Bien que les émissions de portée 3 aient toujours été difficiles à quantifier et à mesurer, plusieurs nouveaux outils existent aujourd’hui pour faciliter l’analyse des entreprises et des portefeuilles, y compris des modèles d’estimation raffinés pour les émissions de portée 3. Même si ces méthodes évoluent et s’améliorent toujours, elles peuvent permettre aux investisseurs de comparer les entreprises d’un même secteur et d’une même région, ce qui les aide à mieux déterminer les entreprises sur lesquelles concentrer leurs efforts en matière d’engagement envers le climat.
Encourager la communication, une première étape essentielle
Peu importe le secteur, encourager la communication sur les émissions de portée 3 représente une première étape essentielle pour les entreprises qui ne mesurent pas ces émissions ou ne produisent pas de rapports à ce sujet à l’heure actuelle. Quant aux entreprises qui rendent compte de ces émissions, les investisseurs peuvent également examiner les catégories des émissions de portée 3 qui sont incluses et essayer de comprendre les difficultés auxquelles ces entreprises ont fait face relativement à la production de ces données.
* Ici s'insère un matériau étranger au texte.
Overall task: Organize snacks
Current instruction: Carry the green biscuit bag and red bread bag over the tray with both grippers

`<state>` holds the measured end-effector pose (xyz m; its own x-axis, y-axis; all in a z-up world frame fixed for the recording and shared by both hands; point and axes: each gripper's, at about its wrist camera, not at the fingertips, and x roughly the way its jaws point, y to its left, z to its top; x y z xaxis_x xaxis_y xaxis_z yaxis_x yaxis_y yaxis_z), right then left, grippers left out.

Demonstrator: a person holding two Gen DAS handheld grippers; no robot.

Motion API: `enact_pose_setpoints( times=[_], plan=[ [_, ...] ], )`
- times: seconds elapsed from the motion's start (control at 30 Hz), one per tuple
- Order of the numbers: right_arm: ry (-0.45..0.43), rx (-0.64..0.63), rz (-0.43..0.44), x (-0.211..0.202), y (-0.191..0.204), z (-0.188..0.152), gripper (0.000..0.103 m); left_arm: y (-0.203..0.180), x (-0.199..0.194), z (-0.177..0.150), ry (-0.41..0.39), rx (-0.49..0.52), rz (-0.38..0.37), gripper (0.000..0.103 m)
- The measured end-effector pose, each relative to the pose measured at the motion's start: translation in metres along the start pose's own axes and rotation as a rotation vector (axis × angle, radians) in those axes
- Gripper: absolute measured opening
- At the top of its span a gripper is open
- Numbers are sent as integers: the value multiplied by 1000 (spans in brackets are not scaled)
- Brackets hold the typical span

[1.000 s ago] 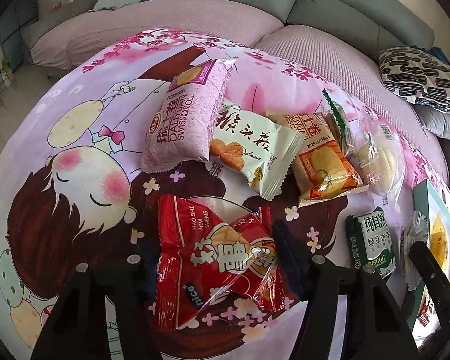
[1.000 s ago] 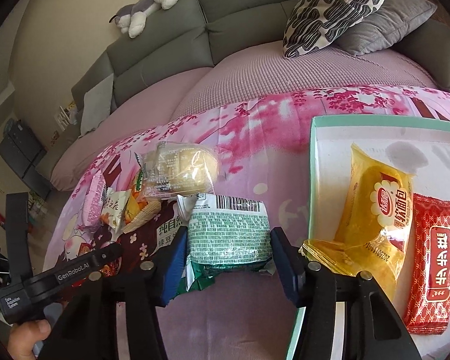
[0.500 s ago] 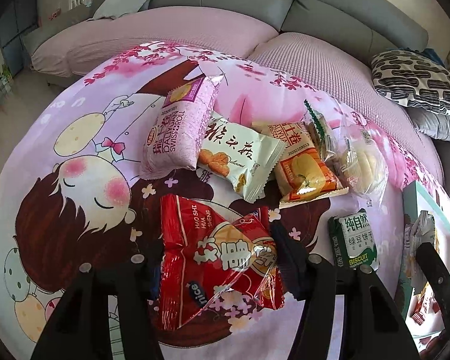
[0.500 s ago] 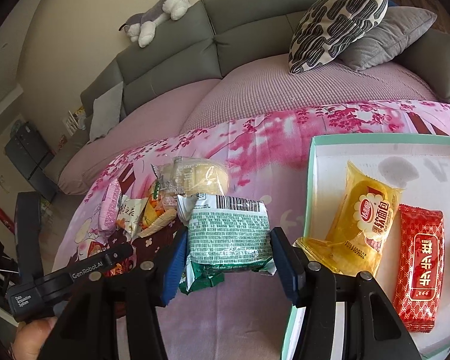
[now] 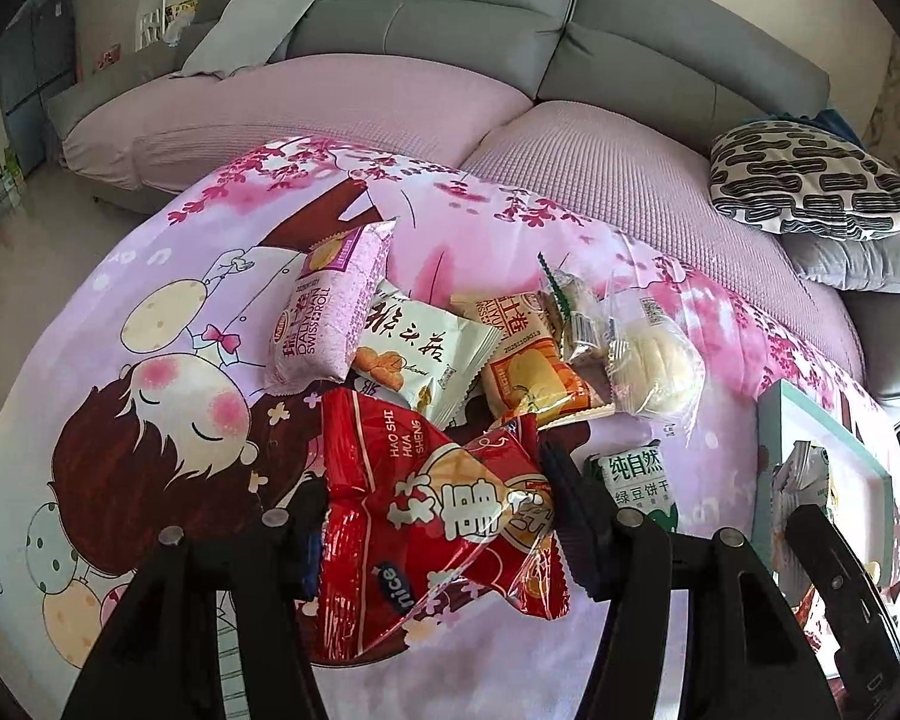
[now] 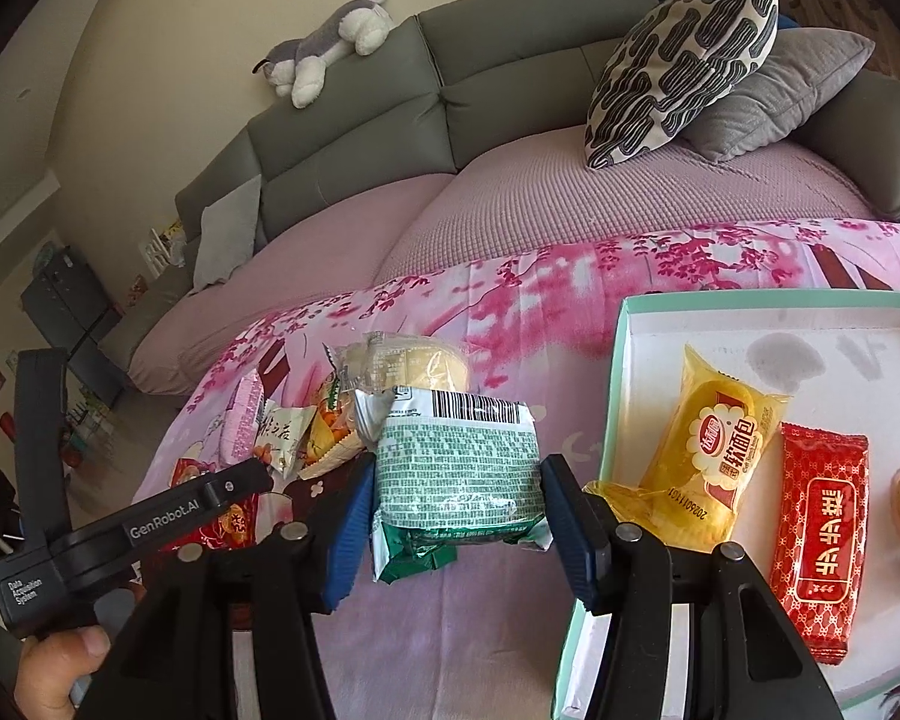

La transparence en matière d’émissions n’est pas le seul levier qui favorise l’engagement. Les investisseurs peuvent aussi chercher des renseignements sur la façon dont les entreprises prévoient réduire les émissions de portée 3 au fil du temps. Ils peuvent se renseigner auprès des entreprises émettrices au sujet des pratiques de gestion, qu’il s’agisse d’un constructeur automobile qui fabrique des véhicules moins énergivores, d’un fabricant de technologies qui réduit l’intensité énergétique de son matériel ou d’un raffineur qui collabore avec ses fournisseurs.
Au fil du temps, nous croyons que les habitudes de consommation favoriseront les produits qui ont une empreinte carbone globale plus faible et que la production rattrapera graduellement cette demande. Entre-temps, toutes les entreprises ont la responsabilité collective de comprendre leurs émissions de portée 3, tandis que les investisseurs sont responsables d’encourager les entreprises à prendre des mesures concrètes pour réduire leur empreinte.